While you are here rummaging around on BralessBlog, you might as well become an expert on nipple clamps.

I tend to focus a lot on boobs here on the site, as you’ve probably noticed. Nipples are, to a certain extent, part of the package. Over the years, I’ve tried to avoid nudity, mainly as just a challenge. I certainly don’t have anything against nudity. So the boobs vs nipples paradox is the semi-nude vs nude discussion. It’s pretty hard to “cover” the topic of nipple clamps without actually showing a nipple. So I guess that’s a warning, or at least an acknowledgement, that we may see some nipples in this post.

Strictly an educational thing, of course.

This review will cover the following topics:
What they are used for
The various types
How they work
How to use them
Tips

What are nipple clamps used for?

Even Wikipedia describes nipple clamps as a sextoy. At it’s basic level, it pinches the nipple in a way that provides sensation and excitement. Also, they allow for hands-free nipple play. In some cases, just the weight of the clamp or its mere presence is adequate, in other cases women prefer a vibrating clamp.

So to answer this question, nipple clamps are used for stimulating the nipples.

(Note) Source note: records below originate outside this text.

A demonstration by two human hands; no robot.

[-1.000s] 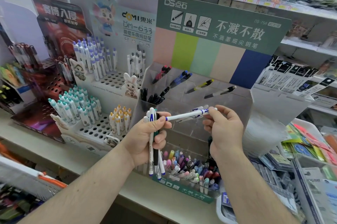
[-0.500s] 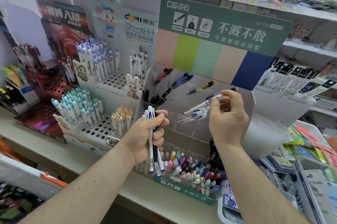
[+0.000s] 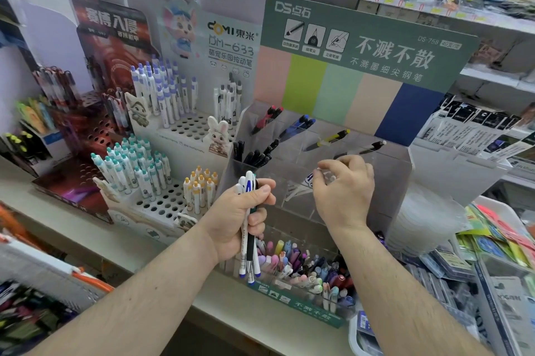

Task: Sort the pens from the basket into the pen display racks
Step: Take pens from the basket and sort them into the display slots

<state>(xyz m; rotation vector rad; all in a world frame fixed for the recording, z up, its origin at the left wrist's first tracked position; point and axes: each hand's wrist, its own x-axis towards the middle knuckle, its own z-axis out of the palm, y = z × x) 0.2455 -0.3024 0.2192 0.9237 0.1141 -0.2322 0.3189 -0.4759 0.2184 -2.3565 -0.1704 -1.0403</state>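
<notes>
The clear rack [image 3: 390, 182] is hard to read: its walls are see-through, and the right hand [image 3: 344, 193] covers most of the white pen [image 3: 298, 189] inside. Its fingers [image 3: 327, 166] are curled and seem to pinch this pen's upper end, but I cannot tell for sure. The pen slants down to the left of them. The left hand [image 3: 237, 216] grips a bundle of pens [image 3: 249, 240], long axis nearly upright, tips pointing down below the fist.
</notes>
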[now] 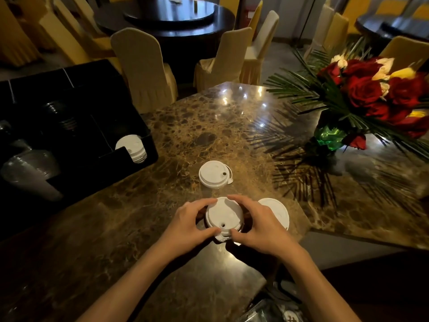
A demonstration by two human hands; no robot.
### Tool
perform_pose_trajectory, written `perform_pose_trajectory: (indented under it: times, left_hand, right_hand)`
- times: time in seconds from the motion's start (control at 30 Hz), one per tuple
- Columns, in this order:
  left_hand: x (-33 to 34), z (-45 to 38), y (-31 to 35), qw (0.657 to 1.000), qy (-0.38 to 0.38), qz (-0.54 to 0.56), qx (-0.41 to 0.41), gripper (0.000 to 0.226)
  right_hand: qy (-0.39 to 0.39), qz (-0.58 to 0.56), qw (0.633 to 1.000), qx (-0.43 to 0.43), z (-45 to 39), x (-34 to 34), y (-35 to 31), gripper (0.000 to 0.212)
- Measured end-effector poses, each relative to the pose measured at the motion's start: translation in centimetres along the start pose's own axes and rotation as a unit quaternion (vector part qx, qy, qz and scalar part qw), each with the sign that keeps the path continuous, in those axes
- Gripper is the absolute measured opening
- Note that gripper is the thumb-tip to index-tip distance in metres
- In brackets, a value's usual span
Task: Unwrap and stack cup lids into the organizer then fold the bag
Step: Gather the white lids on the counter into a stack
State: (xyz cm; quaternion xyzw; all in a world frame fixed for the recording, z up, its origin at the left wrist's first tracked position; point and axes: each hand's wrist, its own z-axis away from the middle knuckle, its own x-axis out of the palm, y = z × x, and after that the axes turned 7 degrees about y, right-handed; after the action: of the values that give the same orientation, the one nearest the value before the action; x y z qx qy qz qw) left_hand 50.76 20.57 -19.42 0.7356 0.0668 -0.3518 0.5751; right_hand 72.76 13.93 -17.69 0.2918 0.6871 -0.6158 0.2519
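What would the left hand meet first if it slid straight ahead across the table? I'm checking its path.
Probably the lone white lid just beyond the held lid stack; the left hand points roughly that way.

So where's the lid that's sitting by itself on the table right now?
The lone lid lies flat mid-table, just beyond the stack of lids both hands hold, right of the black organizer.

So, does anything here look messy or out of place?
Nothing spilled or broken. Some white lids lie loose on the table: one alone, another beside the stack held by both hands. The rest sit in the black organizer.
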Motion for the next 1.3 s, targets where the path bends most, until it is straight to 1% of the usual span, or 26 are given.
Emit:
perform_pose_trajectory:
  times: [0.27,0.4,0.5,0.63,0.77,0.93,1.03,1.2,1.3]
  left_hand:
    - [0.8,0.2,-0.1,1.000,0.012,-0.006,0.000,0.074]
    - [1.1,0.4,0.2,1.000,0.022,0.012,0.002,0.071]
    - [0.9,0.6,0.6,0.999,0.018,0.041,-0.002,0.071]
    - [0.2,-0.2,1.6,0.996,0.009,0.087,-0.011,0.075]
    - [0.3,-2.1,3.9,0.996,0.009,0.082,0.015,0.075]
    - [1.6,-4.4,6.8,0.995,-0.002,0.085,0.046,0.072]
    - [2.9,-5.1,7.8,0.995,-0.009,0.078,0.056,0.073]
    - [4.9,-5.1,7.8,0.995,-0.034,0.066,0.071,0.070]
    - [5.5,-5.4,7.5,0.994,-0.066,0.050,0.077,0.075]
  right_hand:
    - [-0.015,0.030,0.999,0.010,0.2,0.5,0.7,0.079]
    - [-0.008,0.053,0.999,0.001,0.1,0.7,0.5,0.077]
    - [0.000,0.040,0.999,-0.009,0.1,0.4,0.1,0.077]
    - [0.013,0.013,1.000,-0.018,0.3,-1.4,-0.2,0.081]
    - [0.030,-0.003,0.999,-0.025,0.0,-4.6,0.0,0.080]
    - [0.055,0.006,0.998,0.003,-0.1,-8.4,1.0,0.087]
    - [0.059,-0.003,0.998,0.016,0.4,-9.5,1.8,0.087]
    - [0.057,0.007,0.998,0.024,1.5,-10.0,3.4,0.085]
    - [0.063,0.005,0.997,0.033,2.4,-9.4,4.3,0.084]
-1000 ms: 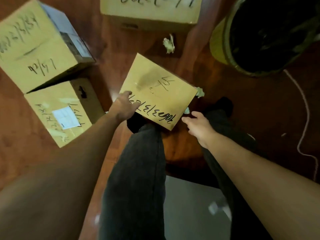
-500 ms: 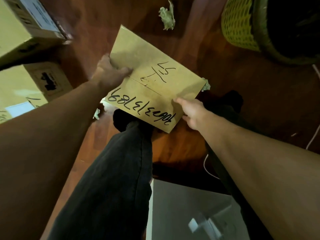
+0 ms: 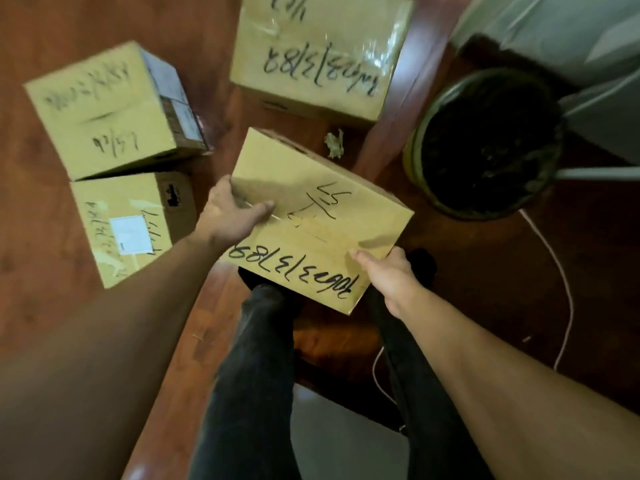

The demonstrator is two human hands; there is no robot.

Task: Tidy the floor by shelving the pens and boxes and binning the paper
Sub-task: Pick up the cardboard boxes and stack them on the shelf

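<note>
At the centre of the frame a person holds a cardboard box (image 3: 322, 220) between both hands, its broad top face turned up toward the camera and marked with black handwritten numbers and strokes. The left hand (image 3: 230, 216) grasps the box at its left edge, thumb laid across the top face and the fingers going out of sight round the side. The right hand (image 3: 388, 275) grasps the lower right edge, thumb on top and fingers tucked underneath. The box sits above the person's dark trouser legs (image 3: 256, 375), which run down the middle of the frame to the wooden floor (image 3: 485, 289). Three more boxes lie on the floor: a far box (image 3: 318, 53) at the top centre with shiny tape and black writing, an upper-left box (image 3: 110, 109) sitting askew, and a labelled box (image 3: 128, 226) just below it at middle left, carrying a white sticker; those two touch or nearly touch. A crumpled paper scrap (image 3: 334, 143) lies on the floor between the held box and the far box. At the upper right stands a round yellow-green bin (image 3: 414, 150) lined in black, and from beside it a thin pale cord (image 3: 568, 306) trails down across the floor at the right.
</note>
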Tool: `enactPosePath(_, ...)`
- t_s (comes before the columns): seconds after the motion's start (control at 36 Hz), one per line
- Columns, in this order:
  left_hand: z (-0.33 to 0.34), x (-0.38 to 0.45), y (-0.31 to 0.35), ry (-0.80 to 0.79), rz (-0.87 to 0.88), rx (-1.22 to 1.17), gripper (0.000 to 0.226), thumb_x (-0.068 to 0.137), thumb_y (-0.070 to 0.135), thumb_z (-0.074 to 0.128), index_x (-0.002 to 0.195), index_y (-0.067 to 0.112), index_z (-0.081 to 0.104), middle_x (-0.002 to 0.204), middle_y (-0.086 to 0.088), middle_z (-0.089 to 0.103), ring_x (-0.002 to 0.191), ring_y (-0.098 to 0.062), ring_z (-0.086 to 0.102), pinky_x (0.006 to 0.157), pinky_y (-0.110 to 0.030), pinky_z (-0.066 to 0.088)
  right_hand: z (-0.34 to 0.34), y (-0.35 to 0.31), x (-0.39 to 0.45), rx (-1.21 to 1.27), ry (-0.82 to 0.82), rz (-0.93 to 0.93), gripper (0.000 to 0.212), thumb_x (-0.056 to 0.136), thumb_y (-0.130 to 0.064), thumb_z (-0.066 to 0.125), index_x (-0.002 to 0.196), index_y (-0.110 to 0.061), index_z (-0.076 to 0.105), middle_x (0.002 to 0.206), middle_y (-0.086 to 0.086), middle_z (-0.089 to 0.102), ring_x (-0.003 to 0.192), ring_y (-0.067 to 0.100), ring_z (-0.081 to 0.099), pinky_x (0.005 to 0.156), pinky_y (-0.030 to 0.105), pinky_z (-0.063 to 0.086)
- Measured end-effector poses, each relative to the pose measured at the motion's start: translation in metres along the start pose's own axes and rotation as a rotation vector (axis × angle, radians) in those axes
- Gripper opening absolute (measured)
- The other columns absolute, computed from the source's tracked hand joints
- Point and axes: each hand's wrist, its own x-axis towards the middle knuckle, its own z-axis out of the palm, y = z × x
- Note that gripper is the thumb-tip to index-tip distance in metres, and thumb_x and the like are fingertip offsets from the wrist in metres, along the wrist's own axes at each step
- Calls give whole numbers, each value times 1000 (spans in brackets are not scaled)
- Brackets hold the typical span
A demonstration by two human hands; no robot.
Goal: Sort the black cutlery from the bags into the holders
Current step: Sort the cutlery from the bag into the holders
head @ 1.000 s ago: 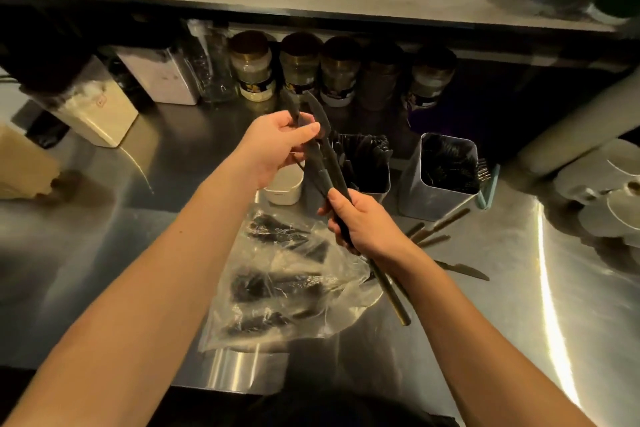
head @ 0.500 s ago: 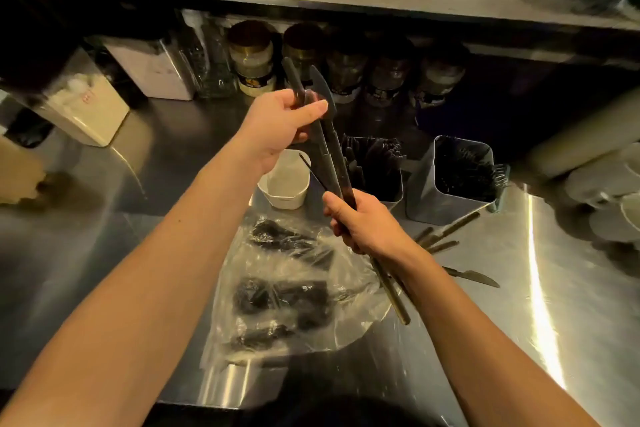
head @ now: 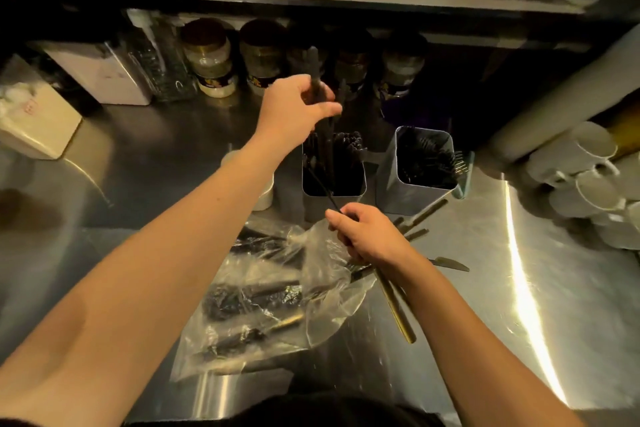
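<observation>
Lowering black knives [head: 317,87] into left holder [head: 334,199] | left hand [head: 294,111] now pinches them clear of right hand [head: 372,236] | right grips remaining cutlery [head: 394,305]

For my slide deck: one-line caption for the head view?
Left hand lowers black cutlery into a holder; right hand grips more.

Counter [head: 485,288]: was steel.
On it: bag [head: 263,295], two holders [head: 334,208] [head: 391,184], loose knife [head: 450,263], mugs [head: 581,177], jars [head: 207,59].

left hand [head: 298,107]: raised, arm outstretched, grip closed | right hand [head: 372,236]: lower, nearer the body, grip closed
</observation>
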Motion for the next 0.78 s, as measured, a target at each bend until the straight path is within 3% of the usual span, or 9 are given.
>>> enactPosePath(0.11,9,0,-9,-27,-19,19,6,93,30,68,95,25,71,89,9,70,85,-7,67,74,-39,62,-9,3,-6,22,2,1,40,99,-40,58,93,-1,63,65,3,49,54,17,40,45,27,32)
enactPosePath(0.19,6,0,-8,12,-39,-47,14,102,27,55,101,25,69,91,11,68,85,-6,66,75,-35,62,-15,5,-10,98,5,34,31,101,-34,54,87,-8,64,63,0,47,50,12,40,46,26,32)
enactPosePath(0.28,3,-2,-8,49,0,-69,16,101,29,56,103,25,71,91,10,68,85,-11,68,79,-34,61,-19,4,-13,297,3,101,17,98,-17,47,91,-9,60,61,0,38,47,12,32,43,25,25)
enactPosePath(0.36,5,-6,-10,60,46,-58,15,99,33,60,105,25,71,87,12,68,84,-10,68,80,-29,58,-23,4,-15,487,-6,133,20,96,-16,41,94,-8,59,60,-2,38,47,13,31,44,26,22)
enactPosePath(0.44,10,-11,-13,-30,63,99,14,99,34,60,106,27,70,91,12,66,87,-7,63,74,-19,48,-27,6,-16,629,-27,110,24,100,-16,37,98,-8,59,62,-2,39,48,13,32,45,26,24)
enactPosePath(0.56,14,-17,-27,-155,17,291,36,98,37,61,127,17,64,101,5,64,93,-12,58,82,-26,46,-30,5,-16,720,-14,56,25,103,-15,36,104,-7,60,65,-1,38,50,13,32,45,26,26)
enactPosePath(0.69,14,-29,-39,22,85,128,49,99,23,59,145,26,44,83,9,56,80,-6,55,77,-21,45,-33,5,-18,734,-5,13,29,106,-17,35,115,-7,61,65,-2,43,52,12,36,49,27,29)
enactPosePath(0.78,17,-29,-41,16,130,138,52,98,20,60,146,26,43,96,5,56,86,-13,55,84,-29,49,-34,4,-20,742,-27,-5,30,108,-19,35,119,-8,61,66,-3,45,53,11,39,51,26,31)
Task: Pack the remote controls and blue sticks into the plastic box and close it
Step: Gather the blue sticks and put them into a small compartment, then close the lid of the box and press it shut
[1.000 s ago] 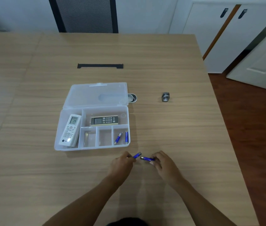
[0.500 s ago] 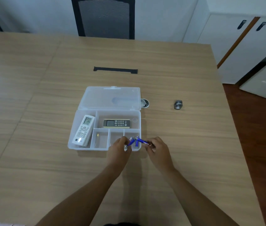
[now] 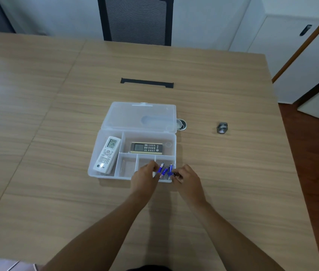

What are the various types of nipple clamps?

There are many different variations of nipple clamps. The most basic use a tweezer style of clamp, or some thing that looks like an alligator clip.

More sophisticated versions have add-ons.

As I mentioned above, one type of add-on is a vibrator. The vibrations can help provide extra sensation, pleasure, and pain.

Some have chains that connect the right and left clamps to one another, and allow users or users’ partners to tug on them for a delicious ache. There are even nipple clamps that have chains connecting them to a clit clamp.

And you may have seen clamps that have feathers or beads connected to them. As a feather or bead dangles, it can tickle and further stimulate.

How do nipple clamps work?

Let’s walk through the basics of how they work…

Figure 1 – Here are some common nipple clamps connected by a chain.

Figure 2 – Here I’ve pointed out the clamps themselves.

Figure 3 – And here are the adjustment screws. This allows the user to customize how much “clamp” or squeeze is exerted on the nipples.

How to use nipple clamps?

Well, I think answering this question calls for another diagram. Figure 4 shows proper installation…

And if you use a pair of feathered clamps, of course the feather will dangle down to tickle your abdomen when attached. See Figure 5:

It’s hard to go wrong, but you will want to make sure you start out with fairly light pressure. You don’t want to surprise yourself with a YOWZA! pinch 🙂

Tips

1. A little clamp action can go a long way. There’s no need to start out with something that is going to completely annihilate your nips.

2. Coming off is more intense than staying on. Regardless of how much of a pinch you like, keep in mind that when you take the nipple clamps off, there is a large influx of blood to the area of your nipple that was previously deprived. Your nerve endings are really going to sing. So be prepared.

3. Don’t be afraid to use temperature. Making the nipples cold with ice will to a certain extent dull the sensation of the clamps. Heating them with hot water or a heating pad (or a warm mouth) will make it more sensitive.